Skalleti then travelled to Hong Kong for the Hong Kong Cup in December 2020. The race was not run to suit him as, unusually, there was no early pace and he reverted to old habits failing to settle in the early stages. He was beaten less than 5l into seventh, but a bad race then turned into a nightmare.

“Skalleti came out of the race very tired indeed,” Reynier explains. “He was so stressed that when he got back to Newmarket on his way home he had a bout of colic. I was convinced we had lost him and was very cross with myself for having taken him to Hong Kong.

“It was only in February that he started to come back to his usual self. He had only been in work for a month or so before he made his seasonal debut at Saint-Cloud.”

Whatever his trainer was expecting Skalleti came back flying putting up one of his best performances to date giving weight and a beating to the Group 1 performers Grand Glory and Ecrivan.

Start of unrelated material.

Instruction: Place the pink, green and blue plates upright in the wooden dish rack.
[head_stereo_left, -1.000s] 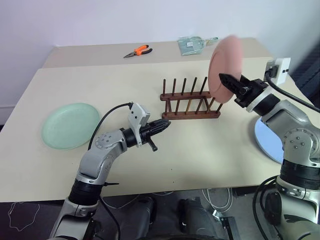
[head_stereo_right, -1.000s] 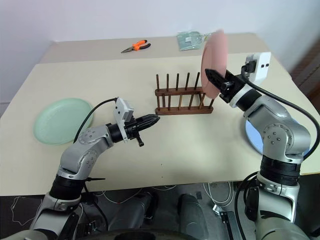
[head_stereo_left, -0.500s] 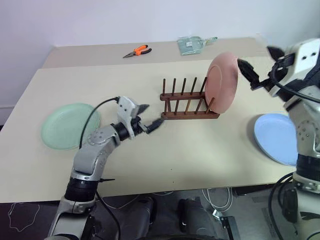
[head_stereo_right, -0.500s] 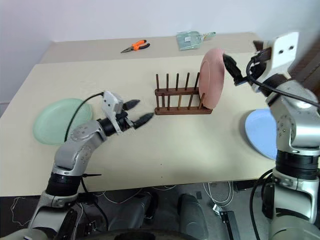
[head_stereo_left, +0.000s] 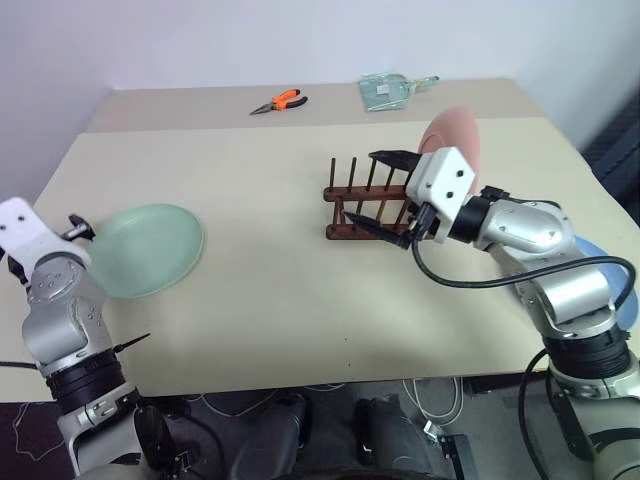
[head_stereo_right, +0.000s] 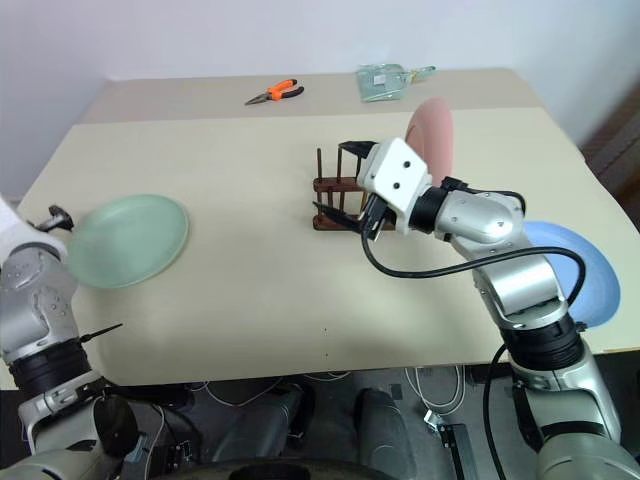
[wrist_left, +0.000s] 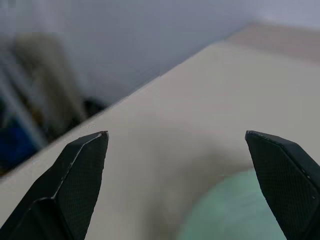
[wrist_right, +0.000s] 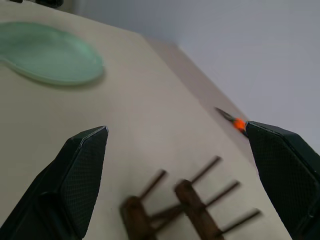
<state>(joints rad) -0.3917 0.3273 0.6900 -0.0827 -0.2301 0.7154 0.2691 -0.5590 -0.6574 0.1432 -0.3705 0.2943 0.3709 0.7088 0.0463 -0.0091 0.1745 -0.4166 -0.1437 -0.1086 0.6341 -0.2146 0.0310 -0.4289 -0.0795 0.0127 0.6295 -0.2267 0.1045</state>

Three weeks later he returned to Paris to beat the Group 1 Prix Ganay winner Mare Australis in the Group 2 Prix Harcourt before winning his first Group 1 over 1m1f with an extraordinary show of speed to win the Ispahan from Tilsit and My Oberon.

Skalleti ran the last 2f in 21.32secs, 15 per cent faster than the average of the race overall, and he accelerated despite losing a shoe before turning into the home straight.

“For the future I would love to run him in the Jacques le Marois over the straight mile in Deauville, but as a gelding he is barred, so he is likely to run in the Gontaut Biron and then we will consider the best route to take to get to Ascot for the Champion Stakes.

“Our aim is keep the horse performing at his peak for as long as possible.”

Skalleti with Matthieu Poggi

Marianafoot, the stable’s other star, will also be running in Deauville, with a plan for the Group 1 Prix Maurice de Gheest over 6f.

Reynier is considering running him again only a week later in the Jacques Le Marois over a mile.

“I take eight boxes in Deauville during August and so he would stay on the racecourse and we could keep him ticking over between races.”

Marianafoot has won eight of his last nine starts, a sequence which began in Deauville in December 2019. His only defeat came in Doha when he returned home lame.

“He had a joint problem and I decided to give him a long break. I am not sure he is better than ever since his return, but he has won seven in a row and it was a long term plan to win the two Group 3s at ParisLongchamp over 7f.”

Marianafoot ridden by Cédric Larry

REYNIER IS understandably proud of what he has achieved in Marseilles, and for the time being he has no plans to change a winning formula.

“I would, of course, consider carefully any proposition,” he says, “but why would I want to move when things are going well? I also believe it is very difficult for a trainer to move base.

“You get used to using the same tracks and places, and for any trainer to move is to create new and different challenges and problems. Monsieur Seroul has 55 horses and I have 40 boxes of my own and have no plans to take on any more.

“I get up at 3.30am every morning and have the time to go around all of the horses in my care before work begins. If I had more boxes and more horses it would be a different job, a different life, and it would also involve taking a greater financial risk as in France it is expensive to employ people.

In my yard we are less than 15 who work full time; we are a family and it is this, and the contact with the horses themselves, that I enjoy the most

Reynier’s progression to the top five trainers in France has not followed any of the usual paths.

He had almost no contact with any type of horse until he was 15, and his family had no connection with racing and the closed world of racing’s professionals.

“When I did go racing with my father,” he says, “we were always with the public on the outside looking in as he didn’t have the badges to go to the stables or into the paddock.”

Reynier has made his own place in the racing world, and he has done it from his home base in Marseilles. In such a competitive world nothing can ever be taken for granted, but for the immediate future Reynier is in a position where he can afford to continue on his own route.